**What is being asked:**
Using the exact wording, repeat every line of the material.

**Input data:**
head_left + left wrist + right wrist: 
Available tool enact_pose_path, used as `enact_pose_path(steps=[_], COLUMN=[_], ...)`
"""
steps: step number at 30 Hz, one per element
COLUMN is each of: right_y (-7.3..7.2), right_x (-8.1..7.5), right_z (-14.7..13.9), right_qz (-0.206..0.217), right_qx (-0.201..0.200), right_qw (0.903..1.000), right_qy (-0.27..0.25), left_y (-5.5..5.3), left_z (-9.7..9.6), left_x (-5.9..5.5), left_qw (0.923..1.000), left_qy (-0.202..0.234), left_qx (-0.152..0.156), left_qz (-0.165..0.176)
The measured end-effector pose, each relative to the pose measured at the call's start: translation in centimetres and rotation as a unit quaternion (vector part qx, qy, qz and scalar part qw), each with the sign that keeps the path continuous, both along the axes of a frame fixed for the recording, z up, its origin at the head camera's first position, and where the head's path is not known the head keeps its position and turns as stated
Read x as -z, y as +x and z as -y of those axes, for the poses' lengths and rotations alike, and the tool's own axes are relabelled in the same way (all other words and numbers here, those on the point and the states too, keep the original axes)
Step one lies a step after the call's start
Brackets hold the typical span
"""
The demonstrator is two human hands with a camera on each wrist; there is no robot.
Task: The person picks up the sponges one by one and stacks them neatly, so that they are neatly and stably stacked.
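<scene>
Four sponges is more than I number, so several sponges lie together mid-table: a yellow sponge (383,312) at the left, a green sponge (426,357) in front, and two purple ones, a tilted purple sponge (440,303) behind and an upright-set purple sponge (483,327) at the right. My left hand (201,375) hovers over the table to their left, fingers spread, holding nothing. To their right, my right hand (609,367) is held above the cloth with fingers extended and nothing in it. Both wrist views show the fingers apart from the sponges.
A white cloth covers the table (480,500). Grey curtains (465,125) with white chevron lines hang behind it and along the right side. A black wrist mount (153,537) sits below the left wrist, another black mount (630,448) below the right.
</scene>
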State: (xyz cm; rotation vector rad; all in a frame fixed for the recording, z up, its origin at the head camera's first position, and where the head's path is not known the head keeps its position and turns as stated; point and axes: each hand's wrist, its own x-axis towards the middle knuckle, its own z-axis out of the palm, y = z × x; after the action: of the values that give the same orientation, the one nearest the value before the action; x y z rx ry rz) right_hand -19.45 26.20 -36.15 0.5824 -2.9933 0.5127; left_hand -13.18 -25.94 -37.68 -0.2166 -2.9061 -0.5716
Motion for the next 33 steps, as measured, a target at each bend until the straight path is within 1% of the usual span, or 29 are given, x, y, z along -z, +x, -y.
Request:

**Result of this exercise:**
head_left + left wrist + right wrist: 
Available tool enact_pose_path, used as `enact_pose_path(steps=[_], COLUMN=[_], ...)`
"""
steps: step number at 30 Hz, one per element
COLUMN is each of: right_y (-7.3..7.2), right_x (-8.1..7.5), right_z (-14.7..13.9), right_qz (-0.206..0.217), right_qx (-0.201..0.200), right_qw (0.903..1.000), right_qy (-0.27..0.25), left_y (-5.5..5.3), left_z (-9.7..9.6), left_x (-5.9..5.5), left_qw (0.923..1.000), left_qy (-0.202..0.234), left_qx (-0.152..0.156), left_qz (-0.165..0.176)
The measured end-effector pose, each relative to the pose measured at the call's start: translation in centimetres and rotation as a unit quaternion (vector part qx, qy, qz and scalar part qw), each with the sign that keeps the path continuous, both along the axes of a frame fixed for the recording, z up, its origin at the head camera's first position, and where the head's path is not known the head keeps its position and turns as stated
Read x as -z, y as +x and z as -y of those axes, for the poses' lengths and rotations alike, and the tool's own axes are relabelled in the same way (all other words and numbers here, those on the point and the states too, keep the original axes)
Step one lies a step after the call's start
Brackets hold the typical span
"""
The demonstrator is two human hands with a camera on each wrist; there is no robot.
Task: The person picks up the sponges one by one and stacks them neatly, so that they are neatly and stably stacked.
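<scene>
Four sponges is more than I number, so several sponges lie together mid-table: a yellow sponge (383,312) at the left, a green sponge (426,357) in front, and two purple ones, a tilted purple sponge (440,303) behind and an upright-set purple sponge (483,327) at the right. My left hand (201,375) hovers over the table to their left, fingers spread, holding nothing. To their right, my right hand (609,367) is held above the cloth with fingers extended and nothing in it. Both wrist views show the fingers apart from the sponges.
A white cloth covers the table (480,500). Grey curtains (465,125) with white chevron lines hang behind it and along the right side. A black wrist mount (153,537) sits below the left wrist, another black mount (630,448) below the right.
</scene>
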State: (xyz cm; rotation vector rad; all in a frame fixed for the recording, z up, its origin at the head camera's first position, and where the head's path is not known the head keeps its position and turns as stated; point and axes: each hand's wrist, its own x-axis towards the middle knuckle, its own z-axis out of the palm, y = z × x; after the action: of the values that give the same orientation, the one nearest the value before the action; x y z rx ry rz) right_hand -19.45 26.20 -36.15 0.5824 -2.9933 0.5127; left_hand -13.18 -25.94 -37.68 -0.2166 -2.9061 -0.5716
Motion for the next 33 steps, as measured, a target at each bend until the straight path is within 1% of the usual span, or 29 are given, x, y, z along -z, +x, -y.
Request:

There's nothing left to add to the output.